Amazing modified Permanent Portfolio

When Harry Brown created the Permanent Portfolio, he tried to avoid thinking about the markets, he tried to avoid timing the stock market... He just tried to prepare a combination of assets to weather any possible economic situation (deflation, inflation, growth...). His proposal was 25% stocks, 25% long-term bonds, 25% cash, and 25% gold. So far, his portfolio has done great. His idea was not to beat the SP500, but to soften the drawbacks.

On the left, we can see a chart of a fund called Permanent Portfolio (PRPFX). It is actively managed, so it doesn't track Harry's original allocation to 100%, but it is a pretty good benchmark. Also, you can find an ETF that it's similar to Harry's with the ticker PERM. In both, we see THE BAD MOMENTS ARE NOT SO BAD AND THEY DON'T LAST MUCH.

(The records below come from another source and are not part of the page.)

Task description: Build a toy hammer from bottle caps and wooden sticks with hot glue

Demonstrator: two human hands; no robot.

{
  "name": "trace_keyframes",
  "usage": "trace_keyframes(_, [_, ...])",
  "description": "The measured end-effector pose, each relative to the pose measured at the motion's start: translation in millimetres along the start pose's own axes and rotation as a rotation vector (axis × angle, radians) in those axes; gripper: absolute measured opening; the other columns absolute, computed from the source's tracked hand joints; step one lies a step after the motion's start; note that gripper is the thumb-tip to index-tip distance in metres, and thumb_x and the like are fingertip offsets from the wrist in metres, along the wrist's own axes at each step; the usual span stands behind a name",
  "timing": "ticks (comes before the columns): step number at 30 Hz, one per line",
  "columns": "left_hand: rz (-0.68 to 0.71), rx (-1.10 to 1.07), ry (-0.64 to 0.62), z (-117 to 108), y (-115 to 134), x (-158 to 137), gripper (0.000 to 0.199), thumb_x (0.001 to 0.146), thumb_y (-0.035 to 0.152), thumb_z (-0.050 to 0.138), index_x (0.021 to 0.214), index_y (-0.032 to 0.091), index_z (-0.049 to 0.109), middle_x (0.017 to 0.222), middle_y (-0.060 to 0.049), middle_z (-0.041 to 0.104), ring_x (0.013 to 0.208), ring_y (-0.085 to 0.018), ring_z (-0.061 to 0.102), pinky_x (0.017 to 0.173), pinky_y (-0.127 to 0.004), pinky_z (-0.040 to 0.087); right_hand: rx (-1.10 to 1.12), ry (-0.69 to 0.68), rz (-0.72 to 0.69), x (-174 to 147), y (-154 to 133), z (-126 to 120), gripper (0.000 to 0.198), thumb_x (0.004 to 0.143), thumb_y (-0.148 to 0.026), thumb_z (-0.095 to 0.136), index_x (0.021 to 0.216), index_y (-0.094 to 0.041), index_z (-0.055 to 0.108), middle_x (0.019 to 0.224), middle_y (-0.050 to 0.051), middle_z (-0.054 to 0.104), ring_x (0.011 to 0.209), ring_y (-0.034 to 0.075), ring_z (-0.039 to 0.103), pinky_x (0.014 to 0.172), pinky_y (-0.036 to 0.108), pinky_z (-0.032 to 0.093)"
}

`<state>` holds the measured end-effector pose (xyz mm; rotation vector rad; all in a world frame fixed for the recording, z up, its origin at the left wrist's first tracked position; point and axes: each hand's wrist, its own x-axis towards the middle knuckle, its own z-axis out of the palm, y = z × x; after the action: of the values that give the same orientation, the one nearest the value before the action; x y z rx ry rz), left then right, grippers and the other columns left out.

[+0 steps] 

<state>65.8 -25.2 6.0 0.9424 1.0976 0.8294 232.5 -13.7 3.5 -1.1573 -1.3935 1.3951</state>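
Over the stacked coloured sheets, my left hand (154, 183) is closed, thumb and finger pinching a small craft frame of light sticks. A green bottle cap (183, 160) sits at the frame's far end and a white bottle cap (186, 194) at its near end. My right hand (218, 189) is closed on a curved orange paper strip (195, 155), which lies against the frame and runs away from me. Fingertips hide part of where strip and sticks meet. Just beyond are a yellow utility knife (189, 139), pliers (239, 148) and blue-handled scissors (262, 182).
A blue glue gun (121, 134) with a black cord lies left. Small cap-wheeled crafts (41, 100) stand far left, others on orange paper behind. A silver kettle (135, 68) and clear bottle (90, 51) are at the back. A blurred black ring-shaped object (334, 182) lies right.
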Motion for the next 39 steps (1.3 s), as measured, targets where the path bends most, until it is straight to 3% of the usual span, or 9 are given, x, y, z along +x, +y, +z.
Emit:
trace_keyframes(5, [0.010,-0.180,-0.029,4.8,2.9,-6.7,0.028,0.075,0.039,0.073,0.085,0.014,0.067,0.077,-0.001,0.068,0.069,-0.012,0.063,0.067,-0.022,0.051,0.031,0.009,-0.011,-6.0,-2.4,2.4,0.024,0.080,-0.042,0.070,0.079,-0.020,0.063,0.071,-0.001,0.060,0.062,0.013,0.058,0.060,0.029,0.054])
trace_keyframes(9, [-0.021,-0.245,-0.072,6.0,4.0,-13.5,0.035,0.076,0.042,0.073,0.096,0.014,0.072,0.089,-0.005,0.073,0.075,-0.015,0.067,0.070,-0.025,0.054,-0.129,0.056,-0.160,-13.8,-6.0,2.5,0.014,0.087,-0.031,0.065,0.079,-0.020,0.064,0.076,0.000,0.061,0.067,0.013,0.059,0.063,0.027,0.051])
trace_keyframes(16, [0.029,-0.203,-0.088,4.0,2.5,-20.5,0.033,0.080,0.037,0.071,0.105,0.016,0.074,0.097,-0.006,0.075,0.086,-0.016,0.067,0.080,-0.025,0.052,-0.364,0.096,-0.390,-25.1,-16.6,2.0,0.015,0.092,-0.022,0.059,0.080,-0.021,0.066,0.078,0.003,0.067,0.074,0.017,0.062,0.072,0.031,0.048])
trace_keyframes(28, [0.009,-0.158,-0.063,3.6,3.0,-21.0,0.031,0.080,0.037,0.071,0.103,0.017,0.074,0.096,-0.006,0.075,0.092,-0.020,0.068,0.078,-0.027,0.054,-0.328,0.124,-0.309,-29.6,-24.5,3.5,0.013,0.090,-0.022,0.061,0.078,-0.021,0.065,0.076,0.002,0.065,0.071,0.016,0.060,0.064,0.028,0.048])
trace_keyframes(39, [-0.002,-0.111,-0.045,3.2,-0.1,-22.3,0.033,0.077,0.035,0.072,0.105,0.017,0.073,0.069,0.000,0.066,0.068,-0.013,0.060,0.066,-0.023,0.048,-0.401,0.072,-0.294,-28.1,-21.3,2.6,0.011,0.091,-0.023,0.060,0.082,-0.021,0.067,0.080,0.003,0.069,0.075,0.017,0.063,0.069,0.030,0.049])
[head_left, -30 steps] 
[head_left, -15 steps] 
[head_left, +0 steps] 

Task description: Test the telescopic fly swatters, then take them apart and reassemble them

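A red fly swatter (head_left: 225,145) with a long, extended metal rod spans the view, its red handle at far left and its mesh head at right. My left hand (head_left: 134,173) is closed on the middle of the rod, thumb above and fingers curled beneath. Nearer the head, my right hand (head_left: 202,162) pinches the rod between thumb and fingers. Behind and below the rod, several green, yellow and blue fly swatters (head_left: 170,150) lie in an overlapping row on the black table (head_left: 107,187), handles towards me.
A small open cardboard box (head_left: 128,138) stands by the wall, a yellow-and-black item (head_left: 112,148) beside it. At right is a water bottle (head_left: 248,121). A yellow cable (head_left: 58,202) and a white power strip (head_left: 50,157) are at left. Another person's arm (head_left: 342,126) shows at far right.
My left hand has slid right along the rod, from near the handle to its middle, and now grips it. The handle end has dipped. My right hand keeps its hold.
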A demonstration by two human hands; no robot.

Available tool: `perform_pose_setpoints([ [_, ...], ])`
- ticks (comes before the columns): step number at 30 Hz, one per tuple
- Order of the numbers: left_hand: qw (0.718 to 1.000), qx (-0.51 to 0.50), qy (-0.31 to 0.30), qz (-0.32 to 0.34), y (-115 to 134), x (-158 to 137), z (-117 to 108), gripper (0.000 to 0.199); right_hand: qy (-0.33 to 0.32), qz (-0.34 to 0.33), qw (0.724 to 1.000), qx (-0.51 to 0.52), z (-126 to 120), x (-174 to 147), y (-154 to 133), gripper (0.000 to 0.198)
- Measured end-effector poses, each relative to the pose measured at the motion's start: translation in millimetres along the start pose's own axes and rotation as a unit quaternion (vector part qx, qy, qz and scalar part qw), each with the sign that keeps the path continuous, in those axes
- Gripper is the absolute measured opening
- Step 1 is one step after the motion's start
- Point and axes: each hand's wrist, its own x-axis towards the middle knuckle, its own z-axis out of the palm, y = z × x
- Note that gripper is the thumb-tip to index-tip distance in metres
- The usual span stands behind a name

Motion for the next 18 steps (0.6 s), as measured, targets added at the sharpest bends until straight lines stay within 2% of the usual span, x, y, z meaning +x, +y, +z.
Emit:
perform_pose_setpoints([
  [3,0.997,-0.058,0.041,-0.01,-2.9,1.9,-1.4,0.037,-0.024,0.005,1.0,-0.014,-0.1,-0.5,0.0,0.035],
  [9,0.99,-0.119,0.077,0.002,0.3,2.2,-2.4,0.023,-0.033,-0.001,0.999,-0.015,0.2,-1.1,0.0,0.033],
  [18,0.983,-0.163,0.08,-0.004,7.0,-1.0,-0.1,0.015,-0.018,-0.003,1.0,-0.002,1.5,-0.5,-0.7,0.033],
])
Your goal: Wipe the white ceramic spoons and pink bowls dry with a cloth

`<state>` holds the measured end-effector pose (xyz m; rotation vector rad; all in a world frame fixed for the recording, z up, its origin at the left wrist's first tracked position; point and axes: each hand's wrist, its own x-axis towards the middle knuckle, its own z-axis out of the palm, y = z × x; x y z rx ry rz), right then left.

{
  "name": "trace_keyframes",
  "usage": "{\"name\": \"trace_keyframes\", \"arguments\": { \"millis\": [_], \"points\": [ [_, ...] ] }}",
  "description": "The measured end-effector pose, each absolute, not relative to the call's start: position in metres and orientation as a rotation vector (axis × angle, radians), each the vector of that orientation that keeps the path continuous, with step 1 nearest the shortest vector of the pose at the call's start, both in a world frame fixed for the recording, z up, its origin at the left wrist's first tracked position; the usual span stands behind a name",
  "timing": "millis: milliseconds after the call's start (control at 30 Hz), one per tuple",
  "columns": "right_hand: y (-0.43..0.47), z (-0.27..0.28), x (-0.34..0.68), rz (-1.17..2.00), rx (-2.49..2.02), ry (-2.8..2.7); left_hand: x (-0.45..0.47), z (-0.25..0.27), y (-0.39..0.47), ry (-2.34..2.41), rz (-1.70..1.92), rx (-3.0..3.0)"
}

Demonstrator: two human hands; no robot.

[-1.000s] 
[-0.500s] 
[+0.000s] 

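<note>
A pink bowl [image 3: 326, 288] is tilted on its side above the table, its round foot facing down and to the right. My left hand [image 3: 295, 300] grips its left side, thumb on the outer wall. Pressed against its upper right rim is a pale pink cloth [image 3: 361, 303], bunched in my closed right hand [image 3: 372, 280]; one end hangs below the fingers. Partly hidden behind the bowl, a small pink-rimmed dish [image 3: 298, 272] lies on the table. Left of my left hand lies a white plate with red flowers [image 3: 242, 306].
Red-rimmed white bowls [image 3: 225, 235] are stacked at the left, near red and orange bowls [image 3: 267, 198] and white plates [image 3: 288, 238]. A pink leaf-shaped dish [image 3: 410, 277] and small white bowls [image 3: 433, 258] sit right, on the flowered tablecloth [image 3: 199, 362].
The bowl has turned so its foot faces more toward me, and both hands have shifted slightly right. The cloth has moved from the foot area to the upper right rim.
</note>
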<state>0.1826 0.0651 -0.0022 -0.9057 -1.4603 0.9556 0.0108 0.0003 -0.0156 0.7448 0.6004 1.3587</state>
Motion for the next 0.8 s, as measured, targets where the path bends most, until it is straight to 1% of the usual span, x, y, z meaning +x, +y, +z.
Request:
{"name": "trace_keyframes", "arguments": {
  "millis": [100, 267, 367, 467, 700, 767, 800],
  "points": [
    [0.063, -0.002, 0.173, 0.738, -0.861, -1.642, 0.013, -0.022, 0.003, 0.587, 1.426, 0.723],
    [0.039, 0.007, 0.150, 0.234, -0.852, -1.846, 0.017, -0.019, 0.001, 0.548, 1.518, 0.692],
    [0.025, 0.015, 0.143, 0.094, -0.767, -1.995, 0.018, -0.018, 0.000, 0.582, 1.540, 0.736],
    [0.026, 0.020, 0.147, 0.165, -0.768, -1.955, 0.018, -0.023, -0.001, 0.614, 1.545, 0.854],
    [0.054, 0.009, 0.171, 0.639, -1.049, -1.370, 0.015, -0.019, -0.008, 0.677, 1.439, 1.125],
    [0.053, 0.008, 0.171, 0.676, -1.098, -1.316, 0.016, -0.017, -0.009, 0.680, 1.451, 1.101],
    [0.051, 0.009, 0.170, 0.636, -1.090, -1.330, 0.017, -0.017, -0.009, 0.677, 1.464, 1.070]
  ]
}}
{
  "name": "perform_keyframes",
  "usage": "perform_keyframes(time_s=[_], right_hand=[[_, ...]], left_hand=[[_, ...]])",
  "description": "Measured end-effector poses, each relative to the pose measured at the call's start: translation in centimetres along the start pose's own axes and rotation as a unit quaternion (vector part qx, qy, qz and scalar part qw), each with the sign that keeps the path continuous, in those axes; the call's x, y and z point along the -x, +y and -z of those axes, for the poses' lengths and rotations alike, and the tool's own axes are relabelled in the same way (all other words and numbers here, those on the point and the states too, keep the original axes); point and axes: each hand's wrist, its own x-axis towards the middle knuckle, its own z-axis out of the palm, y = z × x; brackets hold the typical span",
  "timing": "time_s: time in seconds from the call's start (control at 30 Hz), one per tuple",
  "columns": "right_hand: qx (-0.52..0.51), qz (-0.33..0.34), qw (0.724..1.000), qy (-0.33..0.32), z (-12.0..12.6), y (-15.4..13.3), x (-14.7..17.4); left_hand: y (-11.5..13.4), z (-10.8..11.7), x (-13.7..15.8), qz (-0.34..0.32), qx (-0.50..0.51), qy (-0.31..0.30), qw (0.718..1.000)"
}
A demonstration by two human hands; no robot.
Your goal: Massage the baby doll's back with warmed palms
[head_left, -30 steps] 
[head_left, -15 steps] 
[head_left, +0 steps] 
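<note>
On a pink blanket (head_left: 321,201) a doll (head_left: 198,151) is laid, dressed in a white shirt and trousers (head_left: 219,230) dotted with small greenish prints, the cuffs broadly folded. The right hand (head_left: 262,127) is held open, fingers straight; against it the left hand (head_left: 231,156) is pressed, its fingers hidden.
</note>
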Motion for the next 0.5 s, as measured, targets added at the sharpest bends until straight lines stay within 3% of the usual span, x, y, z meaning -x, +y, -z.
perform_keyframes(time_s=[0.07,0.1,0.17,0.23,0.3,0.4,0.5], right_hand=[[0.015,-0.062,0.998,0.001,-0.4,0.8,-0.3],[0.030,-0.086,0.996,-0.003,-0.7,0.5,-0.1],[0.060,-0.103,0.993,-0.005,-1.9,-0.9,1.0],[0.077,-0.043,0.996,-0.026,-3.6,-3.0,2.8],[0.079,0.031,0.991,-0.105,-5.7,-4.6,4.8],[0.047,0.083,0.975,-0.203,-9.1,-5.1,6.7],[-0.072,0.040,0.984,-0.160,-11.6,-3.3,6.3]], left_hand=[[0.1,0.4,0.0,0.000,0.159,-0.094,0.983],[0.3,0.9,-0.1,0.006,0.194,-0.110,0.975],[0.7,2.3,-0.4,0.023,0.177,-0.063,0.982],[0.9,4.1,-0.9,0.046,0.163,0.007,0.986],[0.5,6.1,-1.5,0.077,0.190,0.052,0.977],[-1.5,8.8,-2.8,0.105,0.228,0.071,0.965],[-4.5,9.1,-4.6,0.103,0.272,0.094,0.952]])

But every expert tries to customize his portfolio to a certain degree. Some will add silver because they think the gold/silver ratio is very favorable, others REITs to find more uncorrelated assets, and others are not happy holding long-term bonds because of a possible bubble there, so they have removed them from the portfolio creating a triangle with 1/3 stocks, 1/3 cash or short-term bonds, and 1/3 gold. Following the last approach, we have changed the weights of these 3 elements trying to lower the risk (so not 1/3 of each). With our percentages we get very smooth returns.

The chart on the right shows these returns (click on it to enlarge on separate window). But why do we see 3 curves? Harry wanted to rebalance the weights of the components of the portfolio every year. According to our Montecarlo simulations, rebalancing is always good, because it's like cost averaging and historically you get an extra 1% return a year with less standard deviation. That is why, on the graph, we have drawn our modified portfolio with annual rebalancing, without rebalancing, but also we have shown the curve for double the official inflation to make sure we beat the real inflation with our portfolio.